Parenthetically, this study provides more evidence that humans tend to compare themselves relative to others rather than in absolute terms. The study found people were most influenced by those closest to them and of the same gender. That is, the people who are most likely to be seen as friendly competitors.

2 comments:

Billy Bob said...

Compliments, Mr. A.E. on a great posting. The study received quite a bit of press--I saw a write up in the Wall Street Journal. The study, however, was fairly predictable. Fat people hang out with fat people, skinny people hang out with skinny people, ugly people hang out with ugly people, etc. etc. When was the last time you saw a beautiful woman with a nerd? Or an ugly dude with a babe?
I am proud to be one of the fatties! I have addressed the opportunity costs of losing weight and loving my food, and I have given into the latter. My wife is evidence of one of Weight Watchers success stories. Needless to say, I now spend more time with my old and retired CoonHound, Tubby, than I do with my wife....I don't need a study to understand "birds of a feather, flock together." No doubt it probably received a government grant.

Audacious Epigone said...

Billybob,

Well, it's a made-to-order story.
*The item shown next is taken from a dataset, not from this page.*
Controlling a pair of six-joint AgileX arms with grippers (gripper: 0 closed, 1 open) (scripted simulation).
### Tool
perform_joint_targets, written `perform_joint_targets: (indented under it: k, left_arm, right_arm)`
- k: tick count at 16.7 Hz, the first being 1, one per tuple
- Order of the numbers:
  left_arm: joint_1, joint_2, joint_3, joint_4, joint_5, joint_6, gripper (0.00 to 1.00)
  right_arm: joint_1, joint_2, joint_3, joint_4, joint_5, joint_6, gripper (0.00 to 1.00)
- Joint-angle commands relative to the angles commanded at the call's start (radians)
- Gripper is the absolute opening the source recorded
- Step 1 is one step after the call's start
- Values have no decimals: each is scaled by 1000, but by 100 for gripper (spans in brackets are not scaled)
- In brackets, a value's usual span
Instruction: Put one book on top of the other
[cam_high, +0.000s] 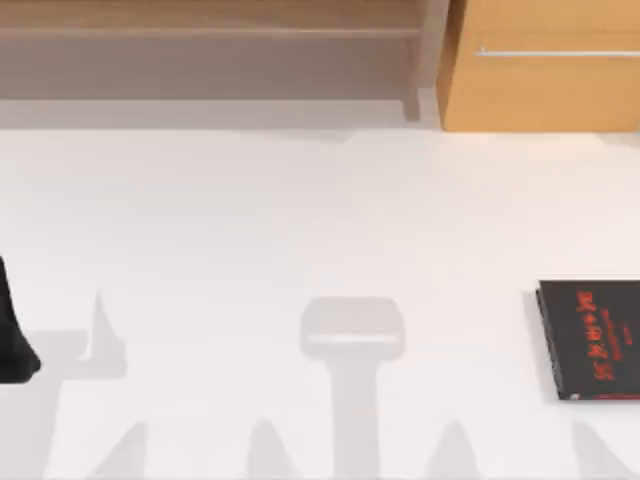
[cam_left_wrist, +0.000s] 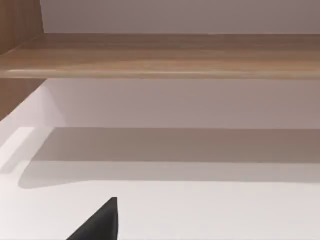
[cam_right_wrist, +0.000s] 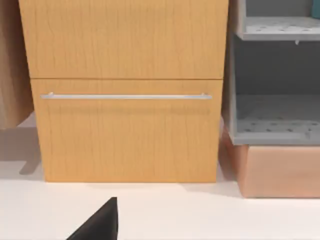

It's something obvious but easy to talk about and still intriguing.

Women are less concerned with appearances than men, for evolutionary (and social) reasons. I'm not one to accurately judge male attractiveness, but seeing an uber-handsome guy with an ugly/fat girl is more a rarity than seeing an attractive girl with a not-so-attractive guy, which is a somewhat common occurence.

As for spending time with the dog, it's hard to fault you for that. One of my favorite bumper stickers reads: "The more people I meet, the more I love my dog."